Your goal :: The line containing "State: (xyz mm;" marks the start; please restate exactly that line and only the lines following it through the end of the material below.
* * * * *
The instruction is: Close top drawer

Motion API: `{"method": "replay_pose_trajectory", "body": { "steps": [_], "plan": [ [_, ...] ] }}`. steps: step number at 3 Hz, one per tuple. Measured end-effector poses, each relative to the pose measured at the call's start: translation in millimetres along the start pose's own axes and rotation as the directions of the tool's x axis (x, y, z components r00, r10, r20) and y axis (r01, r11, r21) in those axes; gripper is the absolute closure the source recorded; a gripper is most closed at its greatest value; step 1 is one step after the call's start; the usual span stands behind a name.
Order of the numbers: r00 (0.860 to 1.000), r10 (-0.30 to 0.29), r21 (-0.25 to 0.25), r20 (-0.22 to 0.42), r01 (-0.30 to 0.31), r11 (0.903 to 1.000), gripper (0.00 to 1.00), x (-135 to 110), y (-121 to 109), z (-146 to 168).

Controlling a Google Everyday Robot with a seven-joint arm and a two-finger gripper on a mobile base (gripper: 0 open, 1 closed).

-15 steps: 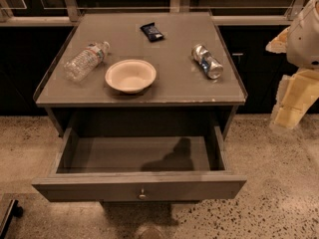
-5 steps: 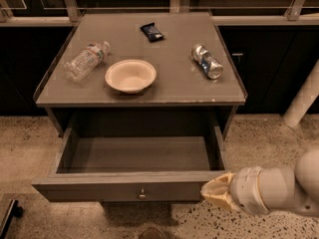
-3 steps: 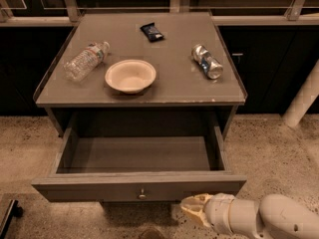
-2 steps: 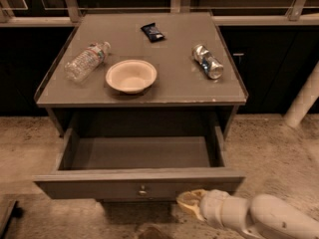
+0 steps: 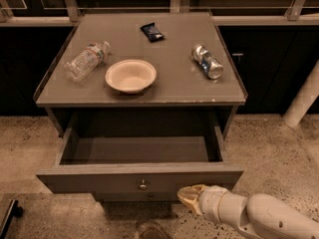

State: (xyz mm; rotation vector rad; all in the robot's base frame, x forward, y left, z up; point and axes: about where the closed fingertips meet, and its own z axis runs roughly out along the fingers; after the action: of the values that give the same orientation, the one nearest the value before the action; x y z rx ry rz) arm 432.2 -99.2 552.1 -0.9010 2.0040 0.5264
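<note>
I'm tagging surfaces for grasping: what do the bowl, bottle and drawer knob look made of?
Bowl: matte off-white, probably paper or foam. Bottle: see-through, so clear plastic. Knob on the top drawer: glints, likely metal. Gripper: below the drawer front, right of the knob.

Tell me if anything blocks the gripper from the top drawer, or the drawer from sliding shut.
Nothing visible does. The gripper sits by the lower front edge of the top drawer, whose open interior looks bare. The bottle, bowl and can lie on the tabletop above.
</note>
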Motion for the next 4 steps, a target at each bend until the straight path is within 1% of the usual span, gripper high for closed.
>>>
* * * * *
Exercise answer ::
State: (xyz mm; rotation vector rad; all in the robot's base frame, x forward, y left, z up; point and axes: about where the closed fingertips meet, and its own z axis runs roughly out along the fingers; after the action: of the values that give the same orientation, the one nearest the value before the action; x y z rx ry rz) arm 432.2 -99.2 552.1 -0.9010 2.0040 0.5264
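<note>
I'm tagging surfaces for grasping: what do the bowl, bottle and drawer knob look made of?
Bowl: matte off-white, probably paper or foam. Bottle: see-through, so clear plastic. Knob on the top drawer: glints, likely metal. Gripper: below the drawer front, right of the knob.

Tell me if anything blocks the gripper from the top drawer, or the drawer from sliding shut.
Nothing visible does. The gripper sits by the lower front edge of the top drawer, whose open interior looks bare. The bottle, bowl and can lie on the tabletop above.
</note>
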Motion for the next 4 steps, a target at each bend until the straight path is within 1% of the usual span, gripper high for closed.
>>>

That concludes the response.